Crucially, Poster tied these ideas directly to commercialization. Verification and validation don’t just improve safety; they affect financing. Strong quality assurance can prevent costly in-orbit failures, reduce defects and rework, shape underwriting and insurance approaches, and ultimately influence revenue models. In other words, standards and rigorous QA are not just technical hygiene—they are inputs to bankability.
Paying for it: moving beyond government-supported economics
As the panel turned toward business models, the message was blunt: a space-based economy cannot rely on government funding as its primary sustainment mechanism. Public investment can accelerate early development, but it is not a long-term market model.
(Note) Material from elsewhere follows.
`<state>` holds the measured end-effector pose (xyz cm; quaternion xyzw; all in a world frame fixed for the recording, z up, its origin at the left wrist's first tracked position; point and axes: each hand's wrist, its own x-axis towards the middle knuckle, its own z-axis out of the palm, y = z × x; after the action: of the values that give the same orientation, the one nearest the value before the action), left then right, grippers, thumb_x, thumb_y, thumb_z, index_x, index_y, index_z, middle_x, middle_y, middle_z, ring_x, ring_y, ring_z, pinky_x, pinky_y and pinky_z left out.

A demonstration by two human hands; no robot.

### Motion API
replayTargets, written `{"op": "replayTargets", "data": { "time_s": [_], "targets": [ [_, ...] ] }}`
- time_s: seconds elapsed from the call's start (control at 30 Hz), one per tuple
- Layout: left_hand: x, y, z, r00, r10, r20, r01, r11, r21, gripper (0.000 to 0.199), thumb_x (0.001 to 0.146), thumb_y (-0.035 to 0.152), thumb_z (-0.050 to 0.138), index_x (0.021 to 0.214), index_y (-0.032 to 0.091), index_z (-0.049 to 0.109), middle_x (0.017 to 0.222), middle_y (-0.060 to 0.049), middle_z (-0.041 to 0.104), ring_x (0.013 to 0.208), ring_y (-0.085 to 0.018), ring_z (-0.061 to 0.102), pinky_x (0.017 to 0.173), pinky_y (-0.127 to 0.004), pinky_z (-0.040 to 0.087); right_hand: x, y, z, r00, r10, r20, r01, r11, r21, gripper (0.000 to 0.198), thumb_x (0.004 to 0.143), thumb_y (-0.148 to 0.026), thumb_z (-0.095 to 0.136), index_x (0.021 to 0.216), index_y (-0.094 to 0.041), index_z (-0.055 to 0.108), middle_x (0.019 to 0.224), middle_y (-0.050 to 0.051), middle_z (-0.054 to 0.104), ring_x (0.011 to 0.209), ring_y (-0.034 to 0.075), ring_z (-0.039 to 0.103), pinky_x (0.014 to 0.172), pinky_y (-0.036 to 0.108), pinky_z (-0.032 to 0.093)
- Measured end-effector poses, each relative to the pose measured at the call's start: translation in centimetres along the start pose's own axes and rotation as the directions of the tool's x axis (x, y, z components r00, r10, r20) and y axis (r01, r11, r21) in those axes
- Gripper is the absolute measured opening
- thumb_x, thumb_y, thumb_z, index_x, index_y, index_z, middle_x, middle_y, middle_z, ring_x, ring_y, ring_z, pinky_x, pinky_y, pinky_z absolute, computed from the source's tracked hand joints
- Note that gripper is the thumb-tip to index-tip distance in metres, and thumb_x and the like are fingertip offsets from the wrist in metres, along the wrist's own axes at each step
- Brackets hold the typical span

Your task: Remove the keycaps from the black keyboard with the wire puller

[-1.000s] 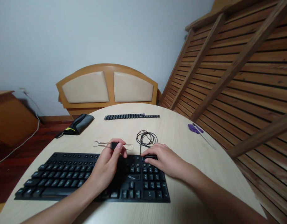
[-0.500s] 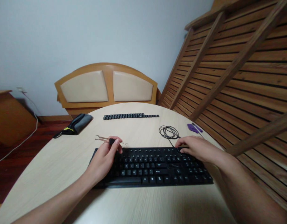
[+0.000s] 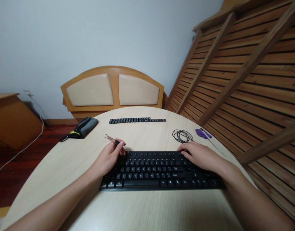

A productive space economy needs pricing structures, risk management, and operational models that make sense for customers who expect predictable timelines, outcomes, and costs.
Jon Beam offered a pragmatic way to think about that evolution by describing “snapshots” of the market at two points: 2032 and 2050. In the nearer term, the industry is likely to remain heavily influenced by cost-per-kilogram economics and mission constraints defined by size, weight, and power. But Beam predicted a shift toward differentiation and service-level pricing—where customers pay for speed, scheduling, and specialized capability rather than purely mass.
Over time, he suggested, the pricing experience may begin to resemble familiar terrestrial industries. On one path, it looks like parcel logistics: standardized containers, predictable service tiers, and simpler “ship it” pricing. On another path—especially for persistent platforms—it starts to resemble cloud computing: paying for a slot, capability, and uptime in orbit, akin to renting factory floor space rather than owning the entire facility. Both futures rely on a shared requirement: modularity and plug-and-play interfaces that reduce non-recurring engineering costs and make repeatable operations possible.
Beam also emphasized that orbital dynamics and transportation constraints will shape where manufacturing clusters emerge. As capacity grows and downmass options expand—capsules, spaceplanes, and other vehicles—greater payload volume and higher cadence should drive costs down. But neighborhoods in space, aligned by orbital requirements, may also become an economic reality, influencing how platforms, suppliers, and customers organize.
The throughline: interoperability, cadence, and trust
Across the panelists’ perspectives, a consistent set of prerequisites emerged. Manufacturing in space becomes scalable when it becomes repeatable: when interfaces and standards are common; when platforms are modular; when verification and validation reduce defects, risk, and cost; when logistics and return become routine; and when pricing models are simple enough for customers to plan around.
In short, the road from experimentation to production is less about a single breakthrough and more about building an ecosystem that customers can trust—technically, operationally, and economically.